TASK STATEMENT
Retype every line of the data, keeping each word exactly.

DATA EXTRACT
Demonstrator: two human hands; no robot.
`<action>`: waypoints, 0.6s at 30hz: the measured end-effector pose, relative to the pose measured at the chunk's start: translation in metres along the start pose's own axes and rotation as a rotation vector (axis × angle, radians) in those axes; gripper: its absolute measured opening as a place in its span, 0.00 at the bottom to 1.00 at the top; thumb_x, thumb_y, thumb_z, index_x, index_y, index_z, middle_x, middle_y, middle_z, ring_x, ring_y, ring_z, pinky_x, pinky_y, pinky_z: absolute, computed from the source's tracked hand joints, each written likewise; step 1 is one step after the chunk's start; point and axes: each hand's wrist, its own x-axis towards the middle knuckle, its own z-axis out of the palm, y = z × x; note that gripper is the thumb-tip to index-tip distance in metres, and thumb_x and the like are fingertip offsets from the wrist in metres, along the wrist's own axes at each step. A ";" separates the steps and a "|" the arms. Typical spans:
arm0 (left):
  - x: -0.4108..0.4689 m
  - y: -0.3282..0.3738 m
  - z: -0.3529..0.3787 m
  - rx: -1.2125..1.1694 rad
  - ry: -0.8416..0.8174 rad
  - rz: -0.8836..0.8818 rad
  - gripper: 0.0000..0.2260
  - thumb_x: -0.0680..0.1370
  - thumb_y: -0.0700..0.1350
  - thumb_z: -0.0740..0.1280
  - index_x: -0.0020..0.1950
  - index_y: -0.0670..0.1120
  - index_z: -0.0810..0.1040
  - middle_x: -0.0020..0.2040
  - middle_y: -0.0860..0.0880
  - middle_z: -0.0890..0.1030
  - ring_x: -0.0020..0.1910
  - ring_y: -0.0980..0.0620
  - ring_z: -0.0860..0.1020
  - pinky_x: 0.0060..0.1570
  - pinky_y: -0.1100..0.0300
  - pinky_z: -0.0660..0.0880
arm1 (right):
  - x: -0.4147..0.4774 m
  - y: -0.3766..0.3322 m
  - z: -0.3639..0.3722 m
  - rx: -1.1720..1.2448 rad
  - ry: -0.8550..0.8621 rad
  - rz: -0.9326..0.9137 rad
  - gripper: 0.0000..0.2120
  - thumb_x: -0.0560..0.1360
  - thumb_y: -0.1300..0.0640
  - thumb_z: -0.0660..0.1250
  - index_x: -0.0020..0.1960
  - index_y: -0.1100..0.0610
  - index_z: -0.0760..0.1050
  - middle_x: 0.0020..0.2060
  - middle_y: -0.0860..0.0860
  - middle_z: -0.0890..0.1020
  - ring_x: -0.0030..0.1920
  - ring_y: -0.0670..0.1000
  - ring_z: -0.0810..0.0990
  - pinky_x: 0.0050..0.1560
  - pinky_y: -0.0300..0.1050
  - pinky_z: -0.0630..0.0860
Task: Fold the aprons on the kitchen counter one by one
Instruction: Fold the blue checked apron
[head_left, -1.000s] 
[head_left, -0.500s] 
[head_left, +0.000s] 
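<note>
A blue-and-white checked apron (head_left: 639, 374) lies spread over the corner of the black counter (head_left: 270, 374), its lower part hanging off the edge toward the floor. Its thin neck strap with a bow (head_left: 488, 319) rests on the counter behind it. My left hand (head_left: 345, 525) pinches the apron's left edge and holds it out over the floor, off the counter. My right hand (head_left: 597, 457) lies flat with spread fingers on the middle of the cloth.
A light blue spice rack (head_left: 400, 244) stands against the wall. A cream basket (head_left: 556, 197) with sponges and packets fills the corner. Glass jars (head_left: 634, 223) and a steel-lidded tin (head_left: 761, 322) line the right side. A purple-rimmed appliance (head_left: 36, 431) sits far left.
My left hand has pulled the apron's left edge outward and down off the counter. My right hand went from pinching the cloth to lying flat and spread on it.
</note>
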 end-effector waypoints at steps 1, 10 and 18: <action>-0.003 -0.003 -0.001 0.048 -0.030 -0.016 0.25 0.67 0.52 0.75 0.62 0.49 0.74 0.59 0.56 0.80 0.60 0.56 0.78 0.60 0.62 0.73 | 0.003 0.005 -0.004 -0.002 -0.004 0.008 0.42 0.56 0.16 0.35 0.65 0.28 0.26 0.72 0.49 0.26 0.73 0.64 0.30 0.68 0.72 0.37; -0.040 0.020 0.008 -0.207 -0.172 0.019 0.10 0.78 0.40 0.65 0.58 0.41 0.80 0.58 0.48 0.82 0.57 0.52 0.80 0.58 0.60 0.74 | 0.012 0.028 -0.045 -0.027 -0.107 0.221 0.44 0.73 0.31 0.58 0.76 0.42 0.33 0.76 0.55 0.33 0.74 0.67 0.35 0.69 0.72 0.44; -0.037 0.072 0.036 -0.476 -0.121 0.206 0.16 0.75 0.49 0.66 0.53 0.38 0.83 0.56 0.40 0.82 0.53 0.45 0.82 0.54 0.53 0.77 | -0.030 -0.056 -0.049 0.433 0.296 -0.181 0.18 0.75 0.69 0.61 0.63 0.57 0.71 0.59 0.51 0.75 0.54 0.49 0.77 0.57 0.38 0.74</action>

SOLUTION
Demonstrator: two human hands; no robot.
`<action>`: waypoints, 0.6s at 30hz: the measured end-effector pose, relative to the pose measured at the chunk's start: translation in metres along the start pose's own axes and rotation as a rotation vector (axis × angle, radians) in those axes; gripper: its absolute measured opening as a place in its span, 0.00 at the bottom to 1.00 at the top; thumb_x, thumb_y, thumb_z, index_x, index_y, index_z, middle_x, middle_y, middle_z, ring_x, ring_y, ring_z, pinky_x, pinky_y, pinky_z: absolute, computed from the source's tracked hand joints, each written likewise; step 1 is one step after the chunk's start; point and axes: each hand's wrist, its own x-axis towards the middle knuckle, its own z-axis out of the palm, y = z × x; note that gripper is the thumb-tip to index-tip distance in metres, and thumb_x and the like are fingertip offsets from the wrist in metres, along the wrist's own axes at each step. A ";" separates the steps and a "|" the arms. Typical spans:
arm0 (left):
  - x: -0.4108..0.4689 m
  - y: -0.3282..0.3738 m
  - z: -0.3529..0.3787 m
  - rx: -1.2125..1.1694 rad
  - ry: -0.8416..0.8174 rad
  - rz: -0.8836..0.8818 rad
  - gripper: 0.0000..0.2260
  - thumb_x: -0.0680..0.1370
  - thumb_y: -0.0700..0.1350
  - thumb_z: -0.0740..0.1280
  - index_x: -0.0020..0.1950
  - index_y: -0.0670..0.1120
  - index_z: -0.0810..0.1040
  - middle_x: -0.0020..0.2040
  - middle_y: -0.0860..0.0880
  - middle_z: -0.0890..0.1030
  - ring_x: -0.0020..0.1910
  - ring_y: -0.0980..0.0620
  - ring_z: -0.0860..0.1020
  - pinky_x: 0.0060..0.1570
  - pinky_y: -0.1100..0.0300
  - pinky_z: -0.0660..0.0880
arm1 (right):
  - x: -0.4147..0.4774 m
  - y: -0.3766..0.3322 m
  - z: -0.3639..0.3722 m
  - rx: -1.1720..1.2448 rad
  - ry: -0.8550..0.8621 rad
  - rz: -0.9326..0.9137 rad
  - gripper: 0.0000..0.2120
  - thumb_x: -0.0560..0.1360
  - thumb_y: -0.1300..0.0640
  - thumb_z: -0.0660..0.1250
  - index_x: -0.0020..0.1960
  - index_y: -0.1100..0.0610
  - index_z: -0.0760..0.1050
  - middle_x: 0.0020..0.2060
  - middle_y: -0.0860..0.0860
  - middle_z: -0.0890..0.1020
  - ring_x: -0.0030..0.1920
  - ring_y: -0.0670..0.1000
  - ring_z: -0.0810..0.0990
  - pinky_x: 0.0050..0.1560
  - pinky_y: -0.0300..0.1050
  - pinky_z: -0.0630..0.0860
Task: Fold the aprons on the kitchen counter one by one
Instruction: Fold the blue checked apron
[head_left, -1.000s] 
[head_left, -0.500s] 
[head_left, +0.000s] 
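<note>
A blue-and-white checked apron (head_left: 639, 374) lies spread over the corner of the black counter (head_left: 270, 374), its lower part hanging off the edge toward the floor. Its thin neck strap with a bow (head_left: 488, 319) rests on the counter behind it. My left hand (head_left: 345, 525) pinches the apron's left edge and holds it out over the floor, off the counter. My right hand (head_left: 597, 457) lies flat with spread fingers on the middle of the cloth.
A light blue spice rack (head_left: 400, 244) stands against the wall. A cream basket (head_left: 556, 197) with sponges and packets fills the corner. Glass jars (head_left: 634, 223) and a steel-lidded tin (head_left: 761, 322) line the right side. A purple-rimmed appliance (head_left: 36, 431) sits far left.
My left hand has pulled the apron's left edge outward and down off the counter. My right hand went from pinching the cloth to lying flat and spread on it.
</note>
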 end-effector waypoints at steps 1, 10 and 18: <action>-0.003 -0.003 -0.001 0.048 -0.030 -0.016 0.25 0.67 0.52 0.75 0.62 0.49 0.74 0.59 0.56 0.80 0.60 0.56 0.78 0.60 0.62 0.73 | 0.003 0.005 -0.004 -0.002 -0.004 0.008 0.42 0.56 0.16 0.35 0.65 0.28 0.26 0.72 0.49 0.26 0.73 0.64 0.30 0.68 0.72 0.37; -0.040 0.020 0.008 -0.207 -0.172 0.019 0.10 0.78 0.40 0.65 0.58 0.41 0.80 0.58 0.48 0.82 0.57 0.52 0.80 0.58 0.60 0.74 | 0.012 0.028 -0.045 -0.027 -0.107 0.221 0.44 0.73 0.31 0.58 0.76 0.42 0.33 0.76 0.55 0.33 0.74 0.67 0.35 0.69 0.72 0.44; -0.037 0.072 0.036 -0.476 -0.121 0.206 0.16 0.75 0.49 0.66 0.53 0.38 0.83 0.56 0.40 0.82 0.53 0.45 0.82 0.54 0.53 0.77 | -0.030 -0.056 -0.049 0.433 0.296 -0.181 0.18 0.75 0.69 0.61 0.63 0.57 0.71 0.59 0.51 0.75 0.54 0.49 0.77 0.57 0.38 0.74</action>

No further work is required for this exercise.